Task instructions: Pictures stay out of the copy; set down each line of the listing below exactly.

Exercise data Start Marker

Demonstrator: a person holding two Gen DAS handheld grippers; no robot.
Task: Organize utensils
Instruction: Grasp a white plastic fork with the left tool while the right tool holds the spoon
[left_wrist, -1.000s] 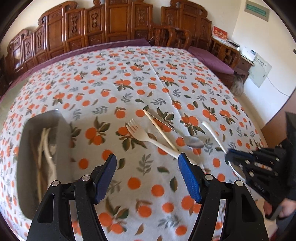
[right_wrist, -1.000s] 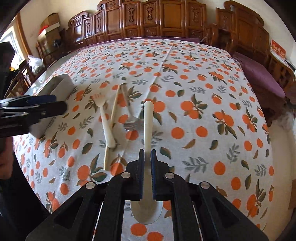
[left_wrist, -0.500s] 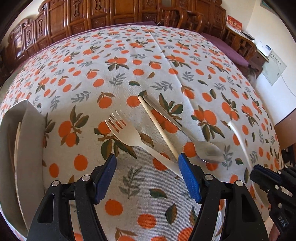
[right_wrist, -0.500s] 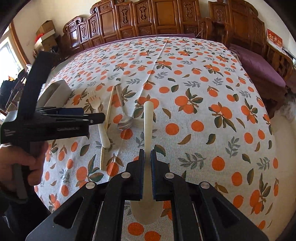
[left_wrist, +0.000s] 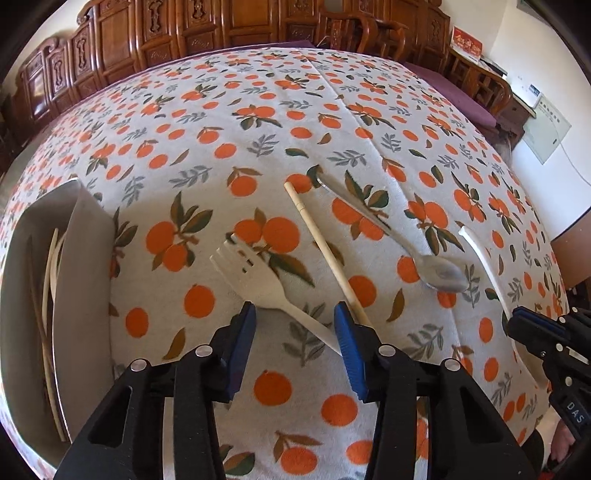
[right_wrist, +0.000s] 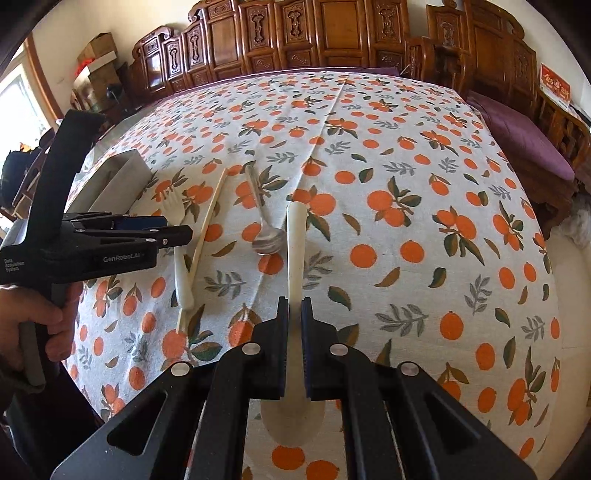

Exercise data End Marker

Solution to the exercise:
Demonstrator: a person holding two Gen DAS handheld grippers; no robot.
Task: Organize utensils
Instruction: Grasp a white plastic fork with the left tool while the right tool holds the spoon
[left_wrist, -1.000s] 
[right_wrist, -1.000s] 
[left_wrist, -0.500s] 
[right_wrist, -0.500s] 
[left_wrist, +0.000s] 
[right_wrist, +0.000s] 

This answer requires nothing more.